_Work to complete:_
Starting at the top of the records, output every line through the one that contains "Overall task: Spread", keeping each exactly as it appears.

────────────────────────────────────────

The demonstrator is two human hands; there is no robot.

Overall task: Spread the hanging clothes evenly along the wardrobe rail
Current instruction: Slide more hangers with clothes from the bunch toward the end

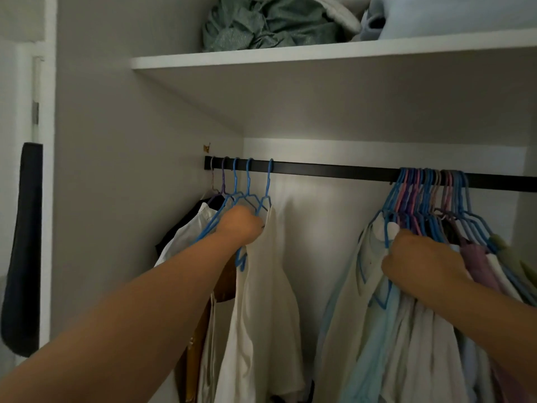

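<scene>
Across the wardrobe, the rail [334, 170] runs level, clothes [406, 330] hanging straight down.

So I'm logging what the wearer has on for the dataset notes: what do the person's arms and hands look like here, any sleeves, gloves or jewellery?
Both forearms are bare, with no sleeve in frame. The left hand and right hand have no gloves, and no watch, bracelet or ring shows. The fingers are mostly hidden among the clothes.

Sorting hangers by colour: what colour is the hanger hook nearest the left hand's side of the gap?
Blue. The hook sits on the black rail, clearest in the head view.
</scene>
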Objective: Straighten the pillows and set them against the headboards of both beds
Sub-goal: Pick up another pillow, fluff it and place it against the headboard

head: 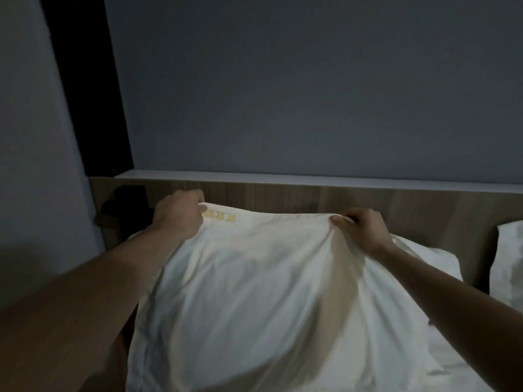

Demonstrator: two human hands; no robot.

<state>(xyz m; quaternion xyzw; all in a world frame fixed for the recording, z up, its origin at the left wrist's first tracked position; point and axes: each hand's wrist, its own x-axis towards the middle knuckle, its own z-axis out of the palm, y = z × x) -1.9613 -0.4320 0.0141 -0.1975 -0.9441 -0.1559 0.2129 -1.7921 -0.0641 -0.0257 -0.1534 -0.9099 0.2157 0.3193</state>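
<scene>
A large white pillow (254, 292) with yellow embroidered characters near its far left corner fills the middle of the view. Its far edge lies close to the wooden headboard (311, 199). My left hand (179, 215) grips the pillow's far left corner beside the yellow characters. My right hand (363, 232) pinches a fold of the pillowcase at the far edge, further right. Another white pillow (424, 258) lies partly under the first one, on the right.
A white ledge (283, 179) tops the headboard below a grey-blue wall. A dark object (124, 202) sits at the headboard's left end by a dark gap. Part of a third white pillow (509, 264) shows at the right edge.
</scene>
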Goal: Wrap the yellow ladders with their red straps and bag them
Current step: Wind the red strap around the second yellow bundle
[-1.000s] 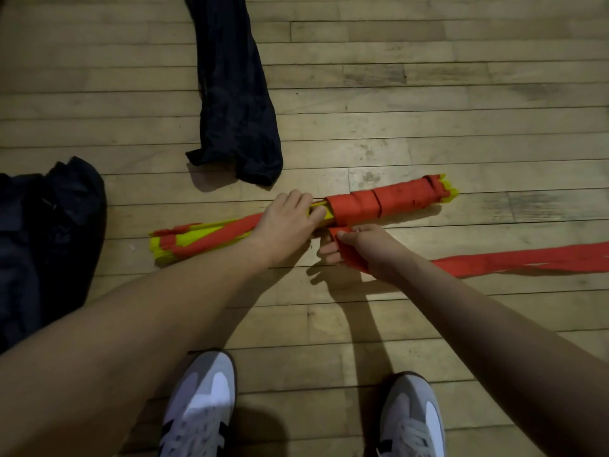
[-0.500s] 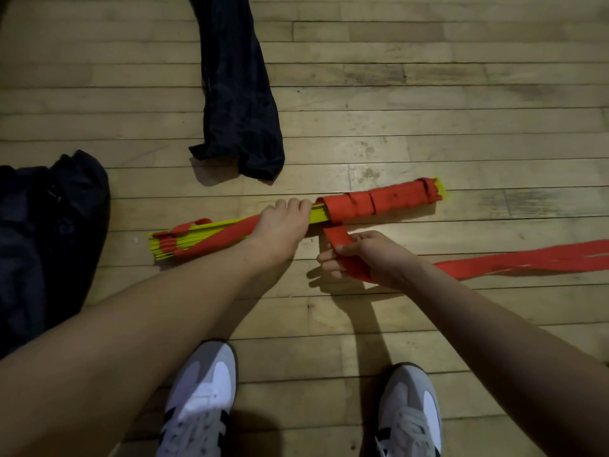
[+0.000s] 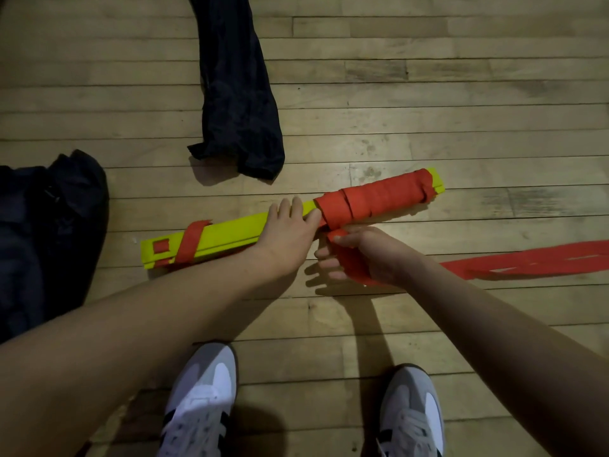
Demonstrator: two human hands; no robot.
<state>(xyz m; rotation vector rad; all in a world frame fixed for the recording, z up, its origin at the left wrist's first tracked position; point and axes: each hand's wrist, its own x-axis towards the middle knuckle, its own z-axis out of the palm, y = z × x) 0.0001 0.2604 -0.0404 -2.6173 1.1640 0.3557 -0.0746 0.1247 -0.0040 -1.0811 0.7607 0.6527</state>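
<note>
A bundle of yellow ladder slats (image 3: 227, 233) lies on the wooden floor, its right half wound in red strap (image 3: 375, 199). My left hand (image 3: 290, 230) grips the bundle at its middle, fingers over the top. Just below the wound part, my right hand (image 3: 359, 255) holds the loose red strap (image 3: 527, 262), which trails flat to the right edge. One red loop (image 3: 191, 240) crosses the bundle near its left end.
A long dark bag (image 3: 237, 103) lies flat on the floor behind the bundle. Another dark bag (image 3: 46, 232) sits at the left edge. My two white and grey shoes (image 3: 201, 400) stand at the bottom.
The bundle has rolled, so a broad yellow face now shows on top at the left. My right hand has come closer under the wound strap.
</note>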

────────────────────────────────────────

_Output below:_
The demonstrator is two human hands; there is no robot.

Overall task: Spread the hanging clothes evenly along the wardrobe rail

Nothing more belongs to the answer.